Keywords: NGS, ctDNA, NSCLC, EGFR mutations, ALK fusion gene, ROS1 translocation, BRAF testing
Introduction
The advent of tyrosine kinase inhibitors (TKIs) has been a milestone in the treatment of advanced non-small cell compared to previous standard therapy (Vestergaard et al. 2018). Current guidelines have already adopted their use as first- and second-line treatment options (Hanna et al. 2017; Ettinger et al. 2018; Planchard et al. 2018). TKIs are designed to interrupt specific molecular pathways that promote tumor survival and growth (Levy et al. 2012). Genetic tumor profiling is, therefore, necessary to reveal mutations that enhance those pathways, allowing oncologists to effectively match TKI agents to every patient’s individual tumor molecular landscape. This rapid shift towards personalized medicine is reflected by the most recent diagnostic recommendations. Mutational testing of genes including EGFR, ALK, ROS1, and BRAF is currently considered standard for all patients with advanced NSCLC, regardless of their individual characteristics (Kerr et al. 2014; Kalemkerian et al. 2018; Lindeman et al. 2018). In addition, further testing for genes including ERBB2, RET, MET, and KRAS is also encouraged as part of a more extensive laboratory workup, when available, due to their implications in tumor prognosis and treatment response against newer promising targeted agents (Kerr et al. 2014; Kalemkerian et al. 2018; Lindeman et al. 2018).
The current gold standard method for genetic tumor profiling is tissue biopsy. However, its use remains problematic for numerous reasons. Lung biopsy is an invasive procedure with a notoriously high incidence of both major and minor complications (Overman et al. 2013; Heerink et al. 2017). In addition, tissue biopsy yields inadequate DNA material for genetic analysis at a significant rate (VanderLaan et al. 2014). Intratumoral heterogeneity is also a well-established phenomenon (Vogelstein et al. 2013) that inherently limits its accuracy in capturing a complete snapshot of the tumor’s mutational status, with potentially different results from different biopsy sites. Apart from the initial tumor genetic profiling, frequent monitoring for the emergence of new mutations or genetic modifications is also vital in detecting treatment resistance and managing it accordingly, as in the case of the EGFR T790M mutation and the use of third-line TKIs such as osimertinib (Mok et al. 2016). The aforementioned characteristics among others, make serial tissue biopsies contextual and potentially functionally nonrepresentative of the overall mutational burden. As a consequence, using tissue biopsy as a guiding tool for targeted therapy may limit its full efficacy.
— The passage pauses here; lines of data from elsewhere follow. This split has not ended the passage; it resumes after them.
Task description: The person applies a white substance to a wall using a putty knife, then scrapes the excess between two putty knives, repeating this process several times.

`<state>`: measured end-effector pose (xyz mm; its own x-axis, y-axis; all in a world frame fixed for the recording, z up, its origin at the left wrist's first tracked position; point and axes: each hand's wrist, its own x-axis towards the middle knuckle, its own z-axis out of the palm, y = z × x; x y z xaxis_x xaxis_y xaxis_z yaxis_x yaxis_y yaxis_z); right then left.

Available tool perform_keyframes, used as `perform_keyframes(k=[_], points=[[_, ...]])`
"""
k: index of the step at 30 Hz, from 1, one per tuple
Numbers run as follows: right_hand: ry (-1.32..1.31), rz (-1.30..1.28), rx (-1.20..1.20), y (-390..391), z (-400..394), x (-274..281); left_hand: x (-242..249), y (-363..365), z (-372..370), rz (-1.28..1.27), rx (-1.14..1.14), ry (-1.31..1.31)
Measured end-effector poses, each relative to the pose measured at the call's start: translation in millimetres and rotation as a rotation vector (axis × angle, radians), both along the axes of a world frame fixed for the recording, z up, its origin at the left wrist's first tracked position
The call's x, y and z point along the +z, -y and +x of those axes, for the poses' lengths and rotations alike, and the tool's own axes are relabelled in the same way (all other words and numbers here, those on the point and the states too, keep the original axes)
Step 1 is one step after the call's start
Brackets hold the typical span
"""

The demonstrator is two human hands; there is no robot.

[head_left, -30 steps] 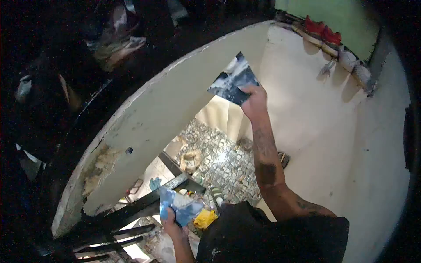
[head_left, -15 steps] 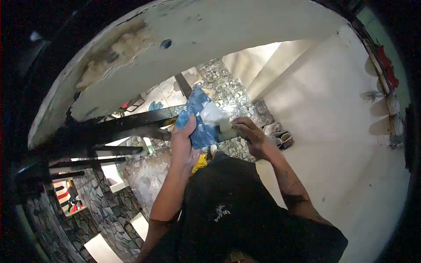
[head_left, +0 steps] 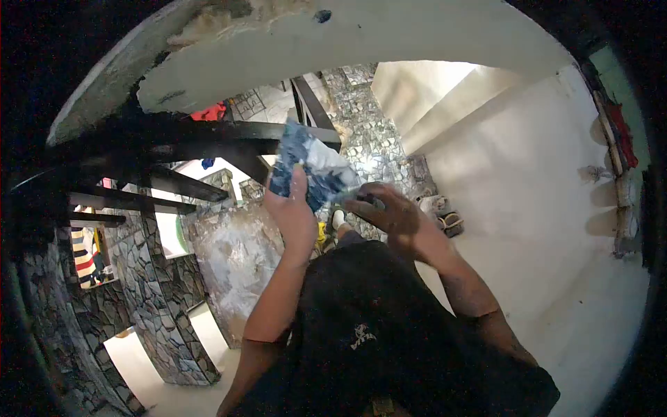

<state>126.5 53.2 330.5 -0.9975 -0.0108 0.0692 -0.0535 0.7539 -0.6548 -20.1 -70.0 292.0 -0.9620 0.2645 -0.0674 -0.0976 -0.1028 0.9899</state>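
Note:
My left hand [head_left: 295, 224] grips a flat blue board [head_left: 290, 154] from below, its thumb lying over the near face. A lump of white putty [head_left: 325, 158] sits on the board, with pale smears around it. At the board's lower right corner, my right hand [head_left: 397, 217] is closed on a putty knife [head_left: 353, 193]; the blade is blurred and lies against or just over the board. Part of the knife's handle is hidden by the fingers.
A pale beam [head_left: 271, 62] with a rough brown patch crosses above. Dark rails [head_left: 208, 135] run to the left. A white wall [head_left: 514, 181] rises at right. Shoes [head_left: 448, 221] and a yellow item [head_left: 322, 236] lie on the stone-patterned floor [head_left: 365, 132].
My view has shifted, so the beam sits higher. The putty on the board is spread differently, and the putty knife has moved from the putty toward the board's lower right corner.

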Motion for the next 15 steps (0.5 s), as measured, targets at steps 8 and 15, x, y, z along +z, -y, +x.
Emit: perform_keyframes(k=[8, 15], points=[[-0.507, -1.646, -0.523, -106.2, 13.7, -54.9, -43.1, 21.3, -23.1, 0.202, -0.036, 0.251], [-1.048, -0.954, -0.78, -273.2, -26.4, 53.0, -90.5, 50.1, -41.7, 0.141, -0.009, 0.371]])
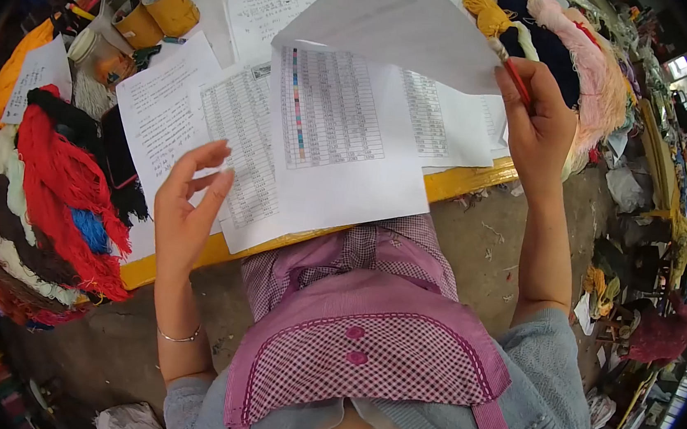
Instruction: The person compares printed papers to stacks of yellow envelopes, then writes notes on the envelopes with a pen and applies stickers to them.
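Observation:
My right hand pinches the edge of a raised sheet of paper and also holds a red pencil. That sheet is tilted up over the table and hides part of the pages behind it. Below it lies a printed table page with a narrow column of coloured cells. My left hand hovers at the left with thumb and fingers apart and nothing between them. Nearest to it are another printed page and a page of text lines.
Red yarn and other coloured skeins are heaped at the table's left end. Pink yarn and yellow yarn lie at the right. Yellow cups and a jar stand at the back left. The yellow table edge runs before my apron.

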Tool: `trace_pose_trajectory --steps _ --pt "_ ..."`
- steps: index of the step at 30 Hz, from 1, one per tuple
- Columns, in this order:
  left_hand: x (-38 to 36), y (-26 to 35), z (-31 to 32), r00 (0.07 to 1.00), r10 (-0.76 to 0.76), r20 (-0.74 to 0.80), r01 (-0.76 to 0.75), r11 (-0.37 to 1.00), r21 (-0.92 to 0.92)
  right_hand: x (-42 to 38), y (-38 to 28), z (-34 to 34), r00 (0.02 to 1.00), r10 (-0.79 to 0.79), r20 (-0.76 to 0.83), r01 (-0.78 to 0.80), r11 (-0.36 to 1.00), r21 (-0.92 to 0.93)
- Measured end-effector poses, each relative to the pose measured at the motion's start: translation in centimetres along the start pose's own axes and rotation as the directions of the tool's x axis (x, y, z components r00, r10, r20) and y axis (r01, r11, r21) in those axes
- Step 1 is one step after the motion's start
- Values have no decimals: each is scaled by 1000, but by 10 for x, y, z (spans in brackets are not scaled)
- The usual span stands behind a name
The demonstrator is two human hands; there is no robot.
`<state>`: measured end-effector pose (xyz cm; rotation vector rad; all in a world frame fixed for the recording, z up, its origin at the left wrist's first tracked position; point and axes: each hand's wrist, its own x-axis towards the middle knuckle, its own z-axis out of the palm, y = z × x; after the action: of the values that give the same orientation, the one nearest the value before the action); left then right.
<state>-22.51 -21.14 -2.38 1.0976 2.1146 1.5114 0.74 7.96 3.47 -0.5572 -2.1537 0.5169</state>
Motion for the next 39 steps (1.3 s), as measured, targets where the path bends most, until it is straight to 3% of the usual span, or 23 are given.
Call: trace_pose_trajectory --steps 4,7,10,12,15,18,20,22,29,34,39 --pt "-5 -15 -8 998 -61 14 60 998 35 -10 1 6 999 -32 1 32 999 -1" --pt "-4 -27 -14 995 -58 -81 61 998 34 -19 7 11 1000 -13 25 13 1000 -21" --pt "-3 -34 -16 987 -108 -120 113 993 37 -22 9 19 994 -81 -73 85 995 56" --pt "-2 -35 -15 981 -142 -134 151 987 59 -31 -1 22 998 40 -53 -33 991 127" --pt "-2 -39 -14 979 -160 -127 169 983 68 -40 -5 24 962 -233 142 240 970 -31" --pt "-1 -43 -15 981 -146 -130 152 987 43 -54 0 39 932 -257 255 267 964 -3" --pt "-1 -45 -17 980 -138 -142 145 989 39 -62 -3 42 929 -189 320 191 981 24" --pt "-1 -47 -19 978 -132 -163 140 989 42 -64 -11 46 863 -317 392 363 931 -47" --pt "-6 -64 -13 958 -179 -224 180 984 -18 -88 -20 55 682 -253 686 393 918 -51" --pt "-5 -72 -5 939 -256 -230 246 967 -71 -101 -2 58 680 -308 665 474 877 -78" --pt "0 -73 1 940 -259 -224 252 966 -58 -98 3 54 720 -292 629 389 921 -17"
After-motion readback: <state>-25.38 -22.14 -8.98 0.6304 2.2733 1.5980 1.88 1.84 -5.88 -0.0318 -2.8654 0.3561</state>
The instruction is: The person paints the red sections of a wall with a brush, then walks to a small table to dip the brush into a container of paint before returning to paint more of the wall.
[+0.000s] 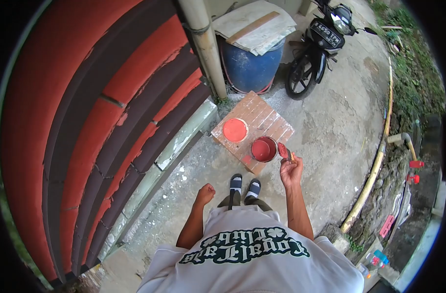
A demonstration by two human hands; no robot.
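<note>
My right hand [292, 170] is closed round the handle of a paintbrush [284, 152], whose bristles are coated in red paint. The brush head is right beside the rim of an open paint can [263, 149] with red paint inside. That can stands on a low wooden table [268, 120] with a tiled-looking, paint-spotted top. A round red lid [235, 130] lies on the same table, to the left of the can. Away from the table, my left hand [206, 194] hangs at my left side with its fingers curled into a fist and nothing showing in it.
At left rises a wall [93, 146] in red and dark stripes, with a pale ledge [169, 151]. A blue barrel [252, 63] under boards and a parked motorcycle [317, 51] stand beyond the table. A bamboo pole [367, 195] edges the concrete at right.
</note>
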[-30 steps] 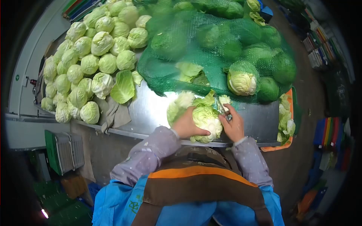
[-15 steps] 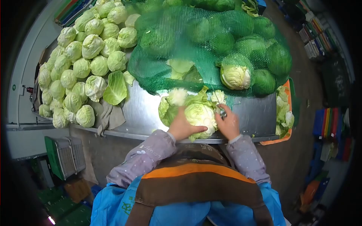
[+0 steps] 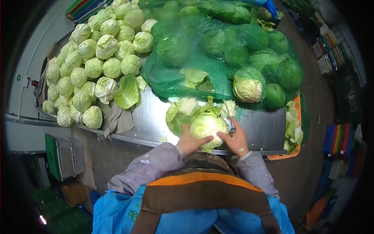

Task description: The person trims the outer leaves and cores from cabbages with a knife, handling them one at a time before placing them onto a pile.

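A pale green cabbage (image 3: 209,124) is held at the front edge of the metal table. My left hand (image 3: 190,141) is closed round its left side, thumb across the front. My right hand (image 3: 235,139) presses its thumb against the right side of the cabbage. Its fingers also hold a small knife (image 3: 232,130), of which only some metal shows. Loose outer leaves (image 3: 176,119) lie behind and left of the cabbage. Whitish cut pieces (image 3: 187,105) rest among them, and another pale piece (image 3: 229,108) lies by my right fingers.
A green net bag (image 3: 163,84) of cabbages covers the back of the metal table (image 3: 265,124). Trimmed cabbages (image 3: 93,67) are piled at left, near a grey cloth (image 3: 119,121) and a single leaf (image 3: 127,92). An orange crate (image 3: 283,156) with leaves stands at right.
The cabbage has come slightly towards me and looks turned. My right thumb has moved onto it, and the knife sits lower in my hand. The whole view has shifted a little.
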A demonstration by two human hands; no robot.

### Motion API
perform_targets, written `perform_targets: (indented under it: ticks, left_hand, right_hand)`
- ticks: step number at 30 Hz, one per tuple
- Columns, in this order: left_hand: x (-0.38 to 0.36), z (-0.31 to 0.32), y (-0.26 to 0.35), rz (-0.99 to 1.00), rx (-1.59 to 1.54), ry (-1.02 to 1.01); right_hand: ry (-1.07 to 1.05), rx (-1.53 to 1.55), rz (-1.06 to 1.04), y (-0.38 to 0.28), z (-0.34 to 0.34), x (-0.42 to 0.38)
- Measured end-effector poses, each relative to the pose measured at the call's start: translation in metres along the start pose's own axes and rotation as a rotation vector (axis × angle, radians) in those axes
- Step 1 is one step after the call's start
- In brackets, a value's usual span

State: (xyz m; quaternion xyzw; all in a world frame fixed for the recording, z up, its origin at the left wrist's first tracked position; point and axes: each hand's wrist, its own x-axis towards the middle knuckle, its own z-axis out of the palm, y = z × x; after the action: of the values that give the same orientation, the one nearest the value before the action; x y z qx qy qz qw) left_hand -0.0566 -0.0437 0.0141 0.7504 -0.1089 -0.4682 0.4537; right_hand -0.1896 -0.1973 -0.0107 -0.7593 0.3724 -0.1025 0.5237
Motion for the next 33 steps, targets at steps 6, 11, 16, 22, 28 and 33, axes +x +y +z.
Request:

Liquid biopsy is a promising complement/alternative to the classic tissue biopsy. By assessing blood samples for the presence of either circulating tumor cells (CTCs) or circulating tumor DNA (ctDNA), it provides the necessary genetic material to perform tumor mutational analysis (Mayo-de-Las-Casas et al. 2018). Unlike many tissue biopsies, liquid biopsies are far less cumbersome with greatly reduced risk for complications. Performing repeated biopsies over time is, therefore, more feasible and may represent the overall tumor mutational burden accurately (Santarpia et al. 2016). However, liquid biopsy is not yet widely adopted as a standard diagnostic method because of inadequate data supporting its use (Kalemkerian et al. 2018; Lindeman et al. 2018). As a result, guidelines suggest it as an alternative to tissue biopsy only in settings where tissue availability becomes the limiting factor for molecular testing (Kalemkerian et al. 2018; Lindeman et al. 2018).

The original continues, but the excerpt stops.